#### Instructions for the task
Repeat every entry word for word, but leave the images out of your copy.
Start of Extracted records
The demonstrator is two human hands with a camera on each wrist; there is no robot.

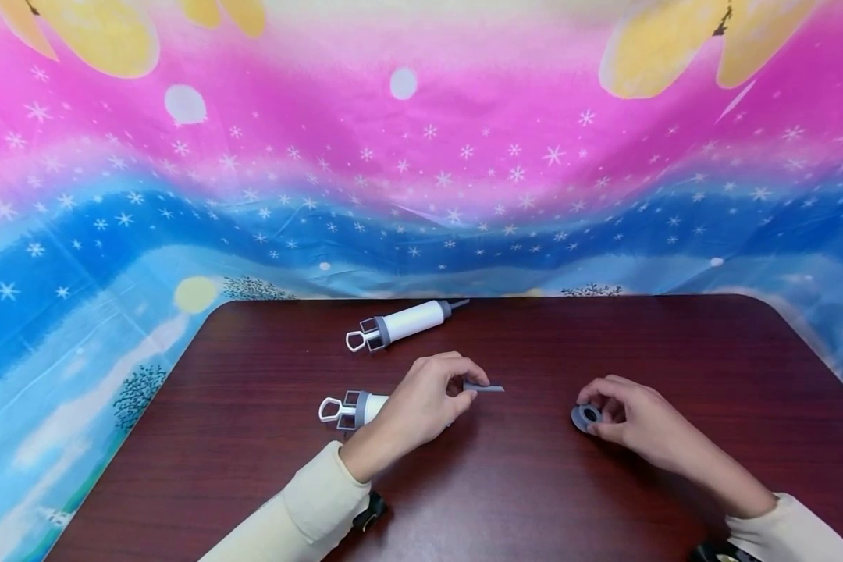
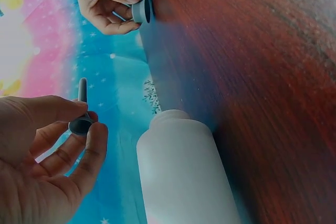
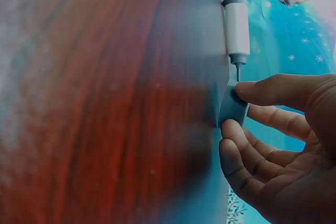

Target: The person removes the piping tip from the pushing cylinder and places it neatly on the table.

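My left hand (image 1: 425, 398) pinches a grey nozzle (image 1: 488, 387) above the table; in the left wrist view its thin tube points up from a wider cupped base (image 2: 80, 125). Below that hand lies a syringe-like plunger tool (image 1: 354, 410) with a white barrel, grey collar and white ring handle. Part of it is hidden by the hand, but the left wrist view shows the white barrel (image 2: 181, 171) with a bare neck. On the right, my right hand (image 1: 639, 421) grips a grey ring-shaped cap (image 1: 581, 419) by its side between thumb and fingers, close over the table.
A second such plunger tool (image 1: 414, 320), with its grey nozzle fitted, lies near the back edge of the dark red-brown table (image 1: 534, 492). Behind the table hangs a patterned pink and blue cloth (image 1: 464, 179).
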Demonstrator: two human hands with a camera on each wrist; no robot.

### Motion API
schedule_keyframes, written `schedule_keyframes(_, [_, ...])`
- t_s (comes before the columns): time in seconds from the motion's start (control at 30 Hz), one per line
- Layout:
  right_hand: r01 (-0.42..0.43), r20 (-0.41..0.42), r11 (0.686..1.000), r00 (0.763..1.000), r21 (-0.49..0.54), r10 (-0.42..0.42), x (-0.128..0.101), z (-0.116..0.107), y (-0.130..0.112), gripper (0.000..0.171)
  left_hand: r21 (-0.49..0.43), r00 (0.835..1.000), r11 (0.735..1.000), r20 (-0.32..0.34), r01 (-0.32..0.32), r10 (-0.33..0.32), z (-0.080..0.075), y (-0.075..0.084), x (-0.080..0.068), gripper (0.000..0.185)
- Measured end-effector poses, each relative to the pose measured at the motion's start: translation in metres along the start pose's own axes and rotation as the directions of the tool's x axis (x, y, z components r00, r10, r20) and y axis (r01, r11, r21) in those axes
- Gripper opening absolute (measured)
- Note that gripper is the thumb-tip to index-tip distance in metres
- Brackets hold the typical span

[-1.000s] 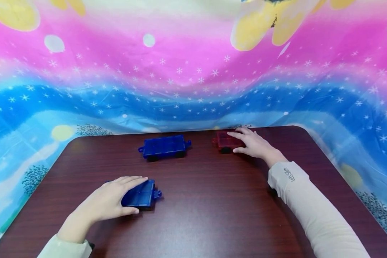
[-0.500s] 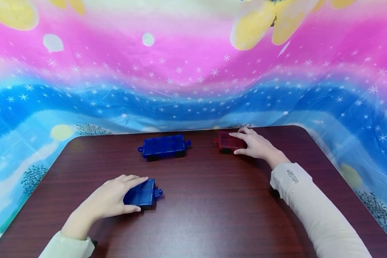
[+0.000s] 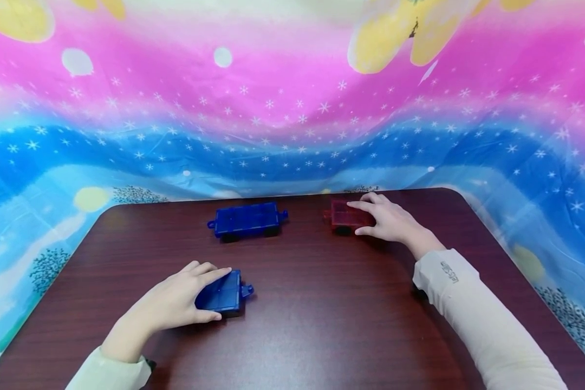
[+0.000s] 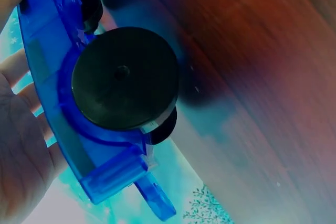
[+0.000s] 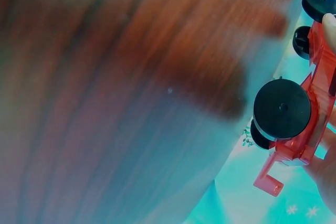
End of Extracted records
#### Solution for this problem
The demonstrator is two human hands with a camera on each wrist; there is no robot.


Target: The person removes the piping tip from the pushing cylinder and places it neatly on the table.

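My left hand (image 1: 425, 398) pinches a grey nozzle (image 1: 488, 387) above the table; in the left wrist view its thin tube points up from a wider cupped base (image 2: 80, 125). Below that hand lies a syringe-like plunger tool (image 1: 354, 410) with a white barrel, grey collar and white ring handle. Part of it is hidden by the hand, but the left wrist view shows the white barrel (image 2: 181, 171) with a bare neck. On the right, my right hand (image 1: 639, 421) grips a grey ring-shaped cap (image 1: 581, 419) by its side between thumb and fingers, close over the table.
A second such plunger tool (image 1: 414, 320), with its grey nozzle fitted, lies near the back edge of the dark red-brown table (image 1: 534, 492). Behind the table hangs a patterned pink and blue cloth (image 1: 464, 179).
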Demonstrator: two human hands with a camera on each wrist; no robot.

### Motion API
schedule_keyframes, written `schedule_keyframes(_, [_, ...])`
- t_s (comes before the columns): time in seconds from the motion's start (control at 30 Hz), one per line
- Layout:
  right_hand: r01 (-0.42..0.43), r20 (-0.41..0.42), r11 (0.686..1.000), r00 (0.763..1.000), r21 (-0.49..0.54), r10 (-0.42..0.42), x (-0.128..0.101), z (-0.116..0.107), y (-0.130..0.112), gripper (0.000..0.171)
  left_hand: r21 (-0.49..0.43), r00 (0.835..1.000), r11 (0.735..1.000), r20 (-0.32..0.34), r01 (-0.32..0.32), r10 (-0.33..0.32), z (-0.080..0.075), y (-0.075..0.084), x (-0.080..0.068), gripper (0.000..0.185)
- Measured end-effector poses, each relative to the pose measured at the motion's start: translation in metres along the start pose's own axes and rotation as the directions of the tool's x axis (x, y, z components r00, r10, r20) and y axis (r01, r11, r21) in those axes
- Gripper opening absolute (measured)
- Note that gripper is the thumb-tip to index-tip distance in metres
- Brackets hold the typical span

[-1.000s] 
[-0.500s] 
[+0.000s] 
[+0.000s] 
[+0.000s] 

With this output, the exercise is done.